| What the task asks |
Please give back each line below unchanged; none of the pictures should appear.

| Dataset content |
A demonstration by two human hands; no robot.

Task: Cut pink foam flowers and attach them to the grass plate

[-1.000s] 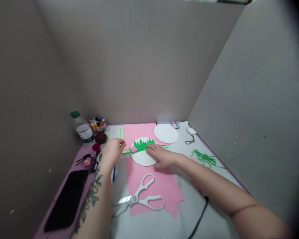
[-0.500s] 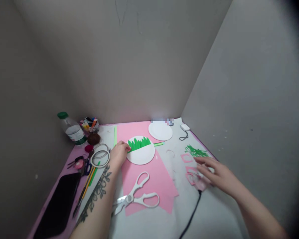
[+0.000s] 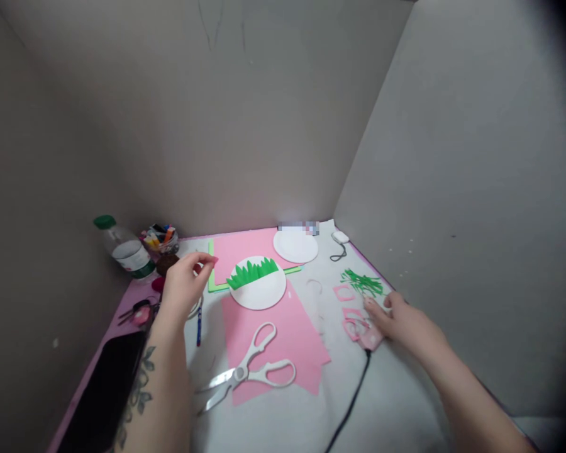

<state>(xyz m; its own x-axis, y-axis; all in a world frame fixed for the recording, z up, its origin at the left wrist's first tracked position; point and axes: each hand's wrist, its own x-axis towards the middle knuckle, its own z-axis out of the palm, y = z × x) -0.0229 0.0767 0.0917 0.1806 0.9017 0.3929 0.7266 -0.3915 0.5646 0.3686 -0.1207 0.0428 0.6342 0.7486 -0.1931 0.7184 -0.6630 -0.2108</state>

| Task answer |
A demonstration by two human hands; no robot.

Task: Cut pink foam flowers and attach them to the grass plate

[-1.000s] 
[-0.500s] 
[+0.000s] 

<state>(xyz m; its own x-axis, y-axis; all in a world frame fixed for the recording, z up, its origin at the left wrist's first tracked position; point and axes: each hand's wrist, its own x-axis towards the middle knuckle, its own z-axis out of the palm, y = z × x) -0.0229 0.0767 0.0917 0.1806 0.9017 0.3929 0.7266 -0.3915 0.5646 0.3686 -0.1207 0.0428 0.6342 0.7486 -0.1931 0.7184 -0.6630 -0.2108</state>

The required output has been given.